“And the verb became flesh”.
When studying for teacher, I thought that this was an extreme statement, a shocking expression to make the theory better understandable, even to make it popular. You know… a french sociologist, making pilosophy, in the 70’s, speaking about “structuring structured structures”… well, just an adv. Words don’t modify bodies.
Even when teaching, discussing on gender issues with teens, especially young female students at vocational training, now I see the habitus was there, but I did not realize it.
One of its properties is that, you don’t see it, it’s “natural”. It’s completely transparent.
My perception did not change with Aina, my daughter. At four she suffered and cried when their little friends from school said “this shirt is not pretty, you are ugly today”. At five she angrily scolded her mother about daily clothes, and at six she had decided what kind of haircut would suit her all life long. Heavy reactions for a 6 year girl, but I thought it was just her, her personality, her sensibility, competitiveness and perfectionism.

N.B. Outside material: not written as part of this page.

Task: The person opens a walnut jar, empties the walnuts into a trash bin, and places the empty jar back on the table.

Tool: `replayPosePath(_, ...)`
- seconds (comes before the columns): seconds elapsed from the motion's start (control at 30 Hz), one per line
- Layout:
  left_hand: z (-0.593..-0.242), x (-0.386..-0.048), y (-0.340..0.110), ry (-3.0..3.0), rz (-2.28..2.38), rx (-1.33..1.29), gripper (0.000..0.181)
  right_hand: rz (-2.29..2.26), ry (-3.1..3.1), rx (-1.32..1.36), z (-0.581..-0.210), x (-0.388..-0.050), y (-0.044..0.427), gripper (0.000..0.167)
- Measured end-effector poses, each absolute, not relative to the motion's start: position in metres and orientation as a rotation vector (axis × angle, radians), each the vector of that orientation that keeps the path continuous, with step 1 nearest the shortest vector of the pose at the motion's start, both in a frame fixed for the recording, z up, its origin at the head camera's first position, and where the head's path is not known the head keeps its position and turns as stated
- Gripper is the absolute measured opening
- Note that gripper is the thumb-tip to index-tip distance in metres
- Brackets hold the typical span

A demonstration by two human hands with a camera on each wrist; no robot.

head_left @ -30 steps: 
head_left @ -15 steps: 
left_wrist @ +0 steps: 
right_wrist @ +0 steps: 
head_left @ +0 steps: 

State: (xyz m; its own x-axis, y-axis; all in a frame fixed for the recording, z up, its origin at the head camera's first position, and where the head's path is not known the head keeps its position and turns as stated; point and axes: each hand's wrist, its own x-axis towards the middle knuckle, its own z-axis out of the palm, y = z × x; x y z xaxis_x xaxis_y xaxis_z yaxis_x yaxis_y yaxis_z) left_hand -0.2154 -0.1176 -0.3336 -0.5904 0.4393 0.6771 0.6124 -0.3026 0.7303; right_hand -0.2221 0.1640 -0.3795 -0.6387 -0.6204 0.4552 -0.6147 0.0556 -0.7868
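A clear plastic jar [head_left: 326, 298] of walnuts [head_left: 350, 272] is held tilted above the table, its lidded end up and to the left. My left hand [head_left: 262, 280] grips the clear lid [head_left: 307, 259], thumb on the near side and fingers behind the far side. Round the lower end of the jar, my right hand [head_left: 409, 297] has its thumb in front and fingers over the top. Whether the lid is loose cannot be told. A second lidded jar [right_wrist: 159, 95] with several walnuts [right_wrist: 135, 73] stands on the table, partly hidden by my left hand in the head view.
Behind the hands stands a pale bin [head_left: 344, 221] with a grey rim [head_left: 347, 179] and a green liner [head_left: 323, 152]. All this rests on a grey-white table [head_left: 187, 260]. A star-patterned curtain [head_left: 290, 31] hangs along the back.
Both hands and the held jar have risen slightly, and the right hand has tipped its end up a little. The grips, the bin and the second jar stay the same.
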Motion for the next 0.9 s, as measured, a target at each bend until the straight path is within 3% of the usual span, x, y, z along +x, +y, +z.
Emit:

One summer day, on holidays at a coast village, we happened to go into a small hairdresser. I was waiting outside, closing eyes to develop some seeing, and suddeny I felt rage, disguise, compassion for her… mama was outside, Aina was alone with two clerks, they were telling her (gently, but telling, not asking) what they were going to do. She was suffering. The place was oppressive. Green nasty light, plenty of mirrors, technical furniture, appliances spread and room covered with large posters of beautiful hair models in entrance and exit, it was clearly a jail, a doctor Frankenstein’s machine in a hair dressing room. I shot hitting the hairdresser. I felt so much angst when postprocessing that I painted exageratdly blue her face, and all the place with sickness, disease light.
It was not just her. Habitus was acting. Yes, words may change your mind. But certainly words modifies bodies. Then I decided to shoot on habitus. It’s not a project, it’s a perception that reveals regularly in the diverse shootings I do, and some shoots jumps out to a conceptually consistent body of work.
Sometimes, during insomnia nigths, I fear about Aina becoming anorexic when she grows up.